Sparse Latent Factor Forecaster (SLFF) with Iterative Inference for Transparent Multi-Horizon Commodity Futures Prediction

Amortized variational inference in latent-variable forecasters creates a deployment gap: the test-time encoder approximates a training-time optimization-refined latent, but without access to future targets. This gap introduces unnecessary forecast error and interpretability challenges. In this work, we propose the Sparse Latent Factor Forecaster with Iterative Inference (SLFF), addressing this through (i) a sparse coding objective with L1 regularization for low-dimensional latents, (ii) unrolled proximal gradient descent (LISTA-style) for iterative refinement during training, and (iii) encoder alignment to ensure amortized outputs match optimization-refined solutions. Under a linearized decoder assumption, we derive a design-motivating bound on the amortization gap based on encoder-optimizer distance, with convergence rates under mild conditions; empirical checks confirm the bound is predictive for the deployed MLP decoder. To prevent mixed-frequency data leakage, we introduce an information-set-aware protocol using release calendars and vintage macroeconomic data. Interpretability is formalized via a three-stage protocol: stability (Procrustes alignment across seeds), driver validity (held-out regressions against observables), and behavioral consistency (counterfactuals and event studies). Using commodity futures (Copper, WTI, Gold; 2005--2025) as a testbed, SLFF demonstrates significant improvements over neural baselines at 1- and 5-day horizons, yielding sparse factors that are stable across seeds and correlated with observable economic fundamentals (interpretability remains correlational, not causal). Code, manifests, diagnostics, and artifacts are released.

翻译：在潜在变量预测器中，摊销变分推理会形成部署差距：测试时的编码器近似于训练时经优化精炼的潜在变量，但无法访问未来目标。这一差距引入了不必要的预测误差和可解释性挑战。在本研究中，我们提出了具有迭代推理的稀疏潜在因子预测器（SLFF），通过以下方式解决该问题：(i) 采用带L1正则化的稀疏编码目标以获取低维潜在变量，(ii) 在训练期间使用展开近端梯度下降（LISTA风格）进行迭代精炼，以及(iii) 编码器对齐以确保摊销输出匹配优化精炼的解。

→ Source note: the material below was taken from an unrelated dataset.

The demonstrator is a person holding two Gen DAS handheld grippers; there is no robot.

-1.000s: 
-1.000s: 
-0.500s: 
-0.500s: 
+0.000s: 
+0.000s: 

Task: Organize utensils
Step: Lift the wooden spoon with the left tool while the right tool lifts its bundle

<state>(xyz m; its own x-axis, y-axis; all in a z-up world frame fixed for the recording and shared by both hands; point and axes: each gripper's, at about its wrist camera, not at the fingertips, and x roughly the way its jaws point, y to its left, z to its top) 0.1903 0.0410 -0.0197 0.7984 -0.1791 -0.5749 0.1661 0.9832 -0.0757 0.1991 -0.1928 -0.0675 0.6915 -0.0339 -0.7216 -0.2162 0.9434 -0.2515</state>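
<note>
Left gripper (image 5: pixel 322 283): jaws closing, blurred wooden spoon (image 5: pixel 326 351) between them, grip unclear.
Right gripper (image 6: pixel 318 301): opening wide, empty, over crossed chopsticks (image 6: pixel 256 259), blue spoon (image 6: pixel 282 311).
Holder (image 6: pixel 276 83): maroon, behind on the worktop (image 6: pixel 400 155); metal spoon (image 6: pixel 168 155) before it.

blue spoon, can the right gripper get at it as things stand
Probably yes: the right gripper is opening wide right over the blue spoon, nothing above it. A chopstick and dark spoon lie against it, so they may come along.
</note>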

在线性化解码器假设下，我们推导出一个基于编码器-优化器距离的设计动机性摊销差距上界，并在温和条件下给出收敛速率；实证检验证实该上界对于部署的MLP解码器具有预测性。为防止混合频率数据泄露，我们引入了一种利用发布日历和历史宏观经济数据的信息集感知协议。可解释性通过三阶段协议形式化：稳定性（跨种子的Procrustes对齐）、驱动因子有效性（针对可观测变量的留出回归）和行为一致性（反事实与事件研究）。以商品期货（铜、WTI原油、黄金；2005–2025年）为测试平台，SLFF在1日和5日预测期限上展现出相对于神经基线的显著改进，生成的稀疏因子在跨种子时保持稳定，并与可观测的经济基本面相关（可解释性仍为相关性，而非因果性）。代码、清单、诊断工具及实验产物均已发布。